- _WHAT THE TASK ASKS_
Take the data below and copy exactly the lines starting at the one with "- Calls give" and finishing at the one with "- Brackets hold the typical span", both included.

- _SUPPLIED ENTRIES_
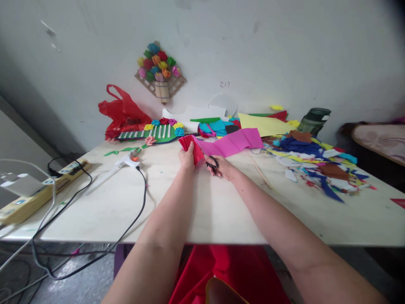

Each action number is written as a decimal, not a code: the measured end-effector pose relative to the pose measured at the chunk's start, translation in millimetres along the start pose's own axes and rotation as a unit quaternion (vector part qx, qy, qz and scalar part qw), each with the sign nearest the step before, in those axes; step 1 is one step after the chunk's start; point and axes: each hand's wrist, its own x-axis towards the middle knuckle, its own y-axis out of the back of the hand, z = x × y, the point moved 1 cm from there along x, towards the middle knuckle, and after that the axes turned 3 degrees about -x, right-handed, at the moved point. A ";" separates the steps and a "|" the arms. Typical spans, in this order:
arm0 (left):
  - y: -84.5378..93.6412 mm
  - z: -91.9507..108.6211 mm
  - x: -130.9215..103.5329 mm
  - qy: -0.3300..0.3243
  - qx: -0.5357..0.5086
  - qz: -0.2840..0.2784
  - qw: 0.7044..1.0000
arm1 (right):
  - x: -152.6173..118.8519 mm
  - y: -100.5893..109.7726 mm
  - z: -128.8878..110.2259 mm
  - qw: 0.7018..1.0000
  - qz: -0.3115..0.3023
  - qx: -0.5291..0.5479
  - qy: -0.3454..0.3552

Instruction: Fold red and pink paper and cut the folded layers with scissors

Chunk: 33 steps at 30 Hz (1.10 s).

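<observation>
My left hand [187,157] is closed on a folded piece of red paper [198,153], held up over the middle of the table. In my right hand [224,168] is a pair of scissors [212,164] with black handles, its blades pointing up and left at the red paper's right edge. Whether the blades are cutting through it I cannot tell. Just behind the scissors, a creased strip of pink paper [236,142] stretches off to the right. A thin wooden stick [262,172] lies to the right of my right hand.
A white glue gun [128,161] and its black cord lie at left, near a yellow power strip [47,192]. A red plastic bag [123,109] and a flower-decorated green craft [161,131] stand behind. Paper scraps [329,169] and a dark bottle [314,120] are at right.
</observation>
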 end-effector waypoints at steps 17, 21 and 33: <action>2.9 -5.9 8.4 0.007 0.000 0.002 1.000 | -4.6 -4.8 -4.6 1.000 0.017 0.002 -0.008; 3.6 -6.2 8.9 0.005 -0.003 -0.001 1.000 | -4.1 -2.2 -2.5 1.000 0.005 -0.005 0.006; 4.1 -3.6 8.2 0.015 0.007 0.012 1.000 | -13.3 -2.2 -10.9 1.000 0.014 -0.017 -0.010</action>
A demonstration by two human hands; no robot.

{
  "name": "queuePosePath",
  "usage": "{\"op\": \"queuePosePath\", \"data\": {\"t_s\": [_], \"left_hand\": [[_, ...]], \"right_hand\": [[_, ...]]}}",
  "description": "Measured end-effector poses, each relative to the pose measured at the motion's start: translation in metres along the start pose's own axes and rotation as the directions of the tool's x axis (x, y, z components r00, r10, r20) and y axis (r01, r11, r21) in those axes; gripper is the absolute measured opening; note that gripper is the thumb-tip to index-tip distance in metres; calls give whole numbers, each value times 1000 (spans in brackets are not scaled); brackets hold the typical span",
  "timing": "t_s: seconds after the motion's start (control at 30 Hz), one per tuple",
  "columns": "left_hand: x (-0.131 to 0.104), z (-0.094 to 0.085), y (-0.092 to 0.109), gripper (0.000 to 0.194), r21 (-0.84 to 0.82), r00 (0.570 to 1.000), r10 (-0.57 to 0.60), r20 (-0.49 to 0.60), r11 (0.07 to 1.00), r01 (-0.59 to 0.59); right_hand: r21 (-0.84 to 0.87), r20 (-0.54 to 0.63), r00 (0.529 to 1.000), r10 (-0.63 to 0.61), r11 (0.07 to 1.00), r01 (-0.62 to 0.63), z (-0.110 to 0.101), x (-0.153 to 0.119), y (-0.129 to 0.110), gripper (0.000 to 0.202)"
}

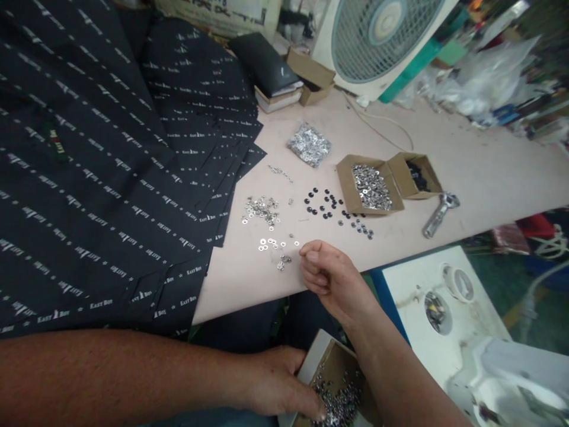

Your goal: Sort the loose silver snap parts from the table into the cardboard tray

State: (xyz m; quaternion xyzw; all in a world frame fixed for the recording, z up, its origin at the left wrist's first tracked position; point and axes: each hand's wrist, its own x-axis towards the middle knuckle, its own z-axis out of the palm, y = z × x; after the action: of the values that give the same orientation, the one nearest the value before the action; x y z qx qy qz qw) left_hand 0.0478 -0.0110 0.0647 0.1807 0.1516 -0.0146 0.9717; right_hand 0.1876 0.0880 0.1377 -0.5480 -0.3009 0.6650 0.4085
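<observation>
Left grip (278,385) clasps box (312,351); right grip (326,273) curls closed at table (240,281) edge, contents unclear.

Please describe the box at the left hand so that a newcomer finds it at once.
Below the near edge of the pale table, find the left hand. It holds an open box of small metal parts. Unlike the brown boxes on the table, this one is held and whitish outside.
</observation>
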Motion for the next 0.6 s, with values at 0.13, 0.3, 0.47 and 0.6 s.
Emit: {"op": "queuePosePath", "data": {"t_s": [0.13,0.3,0.47,0.6], "left_hand": [[0,2,1,66,-14,1000,2,-5,1000,-2],[2,1,-2,65,-6,998,-32,-52,999,32],[2,-2,-6,64,15,999,-5,-51,1000,6],[1,-2,-5,65,44,999,4,-44,999,-3]], "right_hand": [[-609,-38,983,-178,784,119,3,-6,-2,12],[-878,2,967,-256,462,124,5,-9,4,7],[-922,12,961,-277,368,118,9,-4,12,9],[-919,42,955,-294,365,153,10,-2,13,9]]}}
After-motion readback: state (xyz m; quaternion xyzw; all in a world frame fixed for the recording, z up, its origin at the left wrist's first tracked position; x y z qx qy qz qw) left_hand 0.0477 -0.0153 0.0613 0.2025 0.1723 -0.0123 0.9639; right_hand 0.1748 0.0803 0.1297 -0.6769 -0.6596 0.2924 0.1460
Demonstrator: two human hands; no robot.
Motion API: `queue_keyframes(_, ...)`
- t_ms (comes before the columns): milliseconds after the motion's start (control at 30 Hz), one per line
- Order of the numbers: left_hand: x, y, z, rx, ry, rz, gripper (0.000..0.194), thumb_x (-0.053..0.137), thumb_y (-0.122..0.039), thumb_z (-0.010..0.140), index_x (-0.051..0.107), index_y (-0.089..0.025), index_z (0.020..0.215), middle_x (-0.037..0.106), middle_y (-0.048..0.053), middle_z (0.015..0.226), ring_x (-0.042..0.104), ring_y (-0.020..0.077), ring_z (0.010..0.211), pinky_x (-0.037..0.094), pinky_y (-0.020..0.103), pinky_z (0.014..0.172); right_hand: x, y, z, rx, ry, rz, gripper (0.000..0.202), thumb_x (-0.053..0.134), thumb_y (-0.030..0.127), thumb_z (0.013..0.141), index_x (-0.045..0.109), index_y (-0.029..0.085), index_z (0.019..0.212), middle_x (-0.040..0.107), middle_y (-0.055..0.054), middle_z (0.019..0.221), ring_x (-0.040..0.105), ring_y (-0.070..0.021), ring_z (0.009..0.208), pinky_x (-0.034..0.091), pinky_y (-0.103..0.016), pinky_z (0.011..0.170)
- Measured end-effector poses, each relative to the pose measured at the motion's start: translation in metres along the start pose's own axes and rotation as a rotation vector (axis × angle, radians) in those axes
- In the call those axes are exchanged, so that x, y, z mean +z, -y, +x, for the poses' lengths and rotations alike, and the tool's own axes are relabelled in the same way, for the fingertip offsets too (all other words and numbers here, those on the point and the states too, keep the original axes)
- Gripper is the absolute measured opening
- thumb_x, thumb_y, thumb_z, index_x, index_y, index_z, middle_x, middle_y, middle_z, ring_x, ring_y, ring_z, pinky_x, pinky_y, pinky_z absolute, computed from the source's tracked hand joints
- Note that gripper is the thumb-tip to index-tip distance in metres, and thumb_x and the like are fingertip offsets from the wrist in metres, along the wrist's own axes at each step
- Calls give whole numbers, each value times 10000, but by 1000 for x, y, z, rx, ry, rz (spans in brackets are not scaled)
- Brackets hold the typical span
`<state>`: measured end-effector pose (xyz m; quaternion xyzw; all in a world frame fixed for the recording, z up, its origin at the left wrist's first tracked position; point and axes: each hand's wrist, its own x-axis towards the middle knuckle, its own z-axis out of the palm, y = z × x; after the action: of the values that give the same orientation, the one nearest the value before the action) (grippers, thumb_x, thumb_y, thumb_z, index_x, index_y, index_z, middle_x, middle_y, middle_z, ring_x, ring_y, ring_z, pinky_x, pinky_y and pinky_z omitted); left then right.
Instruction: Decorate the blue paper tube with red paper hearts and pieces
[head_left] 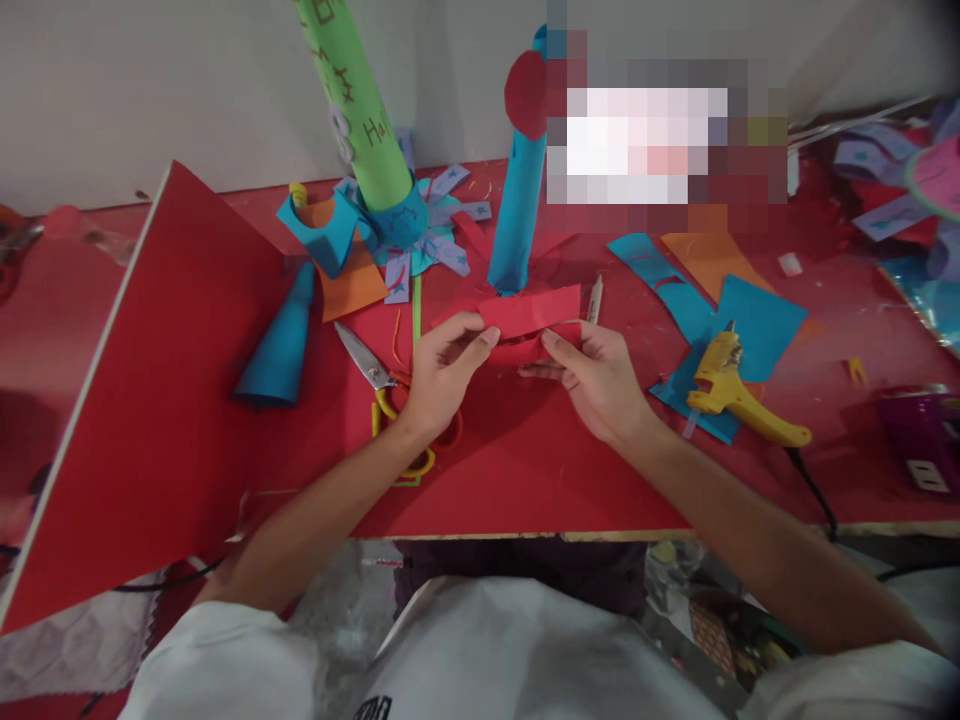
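Note:
A folded red paper strip (pixel 529 311) is held between my two hands above the red table. My left hand (pixel 448 372) pinches its left end between thumb and fingers. On the right end, my right hand (pixel 600 375) closes thumb and fingers in the same way. Scissors with yellow and red handles (pixel 365 358) lie beside and partly under my left hand. Just behind the paper stands a blue paper tube (pixel 517 205) with a red round piece near its top. A pen (pixel 595 299) lies behind my right hand.
A yellow glue gun (pixel 731 392) rests on blue paper pieces (pixel 765 322) at the right. Left of centre are a blue cone (pixel 277 345) and an upright red board (pixel 161 400). A green tube (pixel 364 120) stands at the back. Orange paper (pixel 352 286) lies near it.

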<state>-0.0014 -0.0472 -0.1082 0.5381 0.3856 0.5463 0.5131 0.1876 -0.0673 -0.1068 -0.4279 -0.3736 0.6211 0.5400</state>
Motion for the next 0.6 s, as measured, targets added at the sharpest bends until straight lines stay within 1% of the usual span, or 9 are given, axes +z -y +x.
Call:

- _SOLUTION FOR THIS PROBLEM_
- Calls give whole numbers, each value times 10000, but by 1000 for x, y, z, rx, ry, rz (spans in brackets are not scaled)
- Brackets hold the typical span

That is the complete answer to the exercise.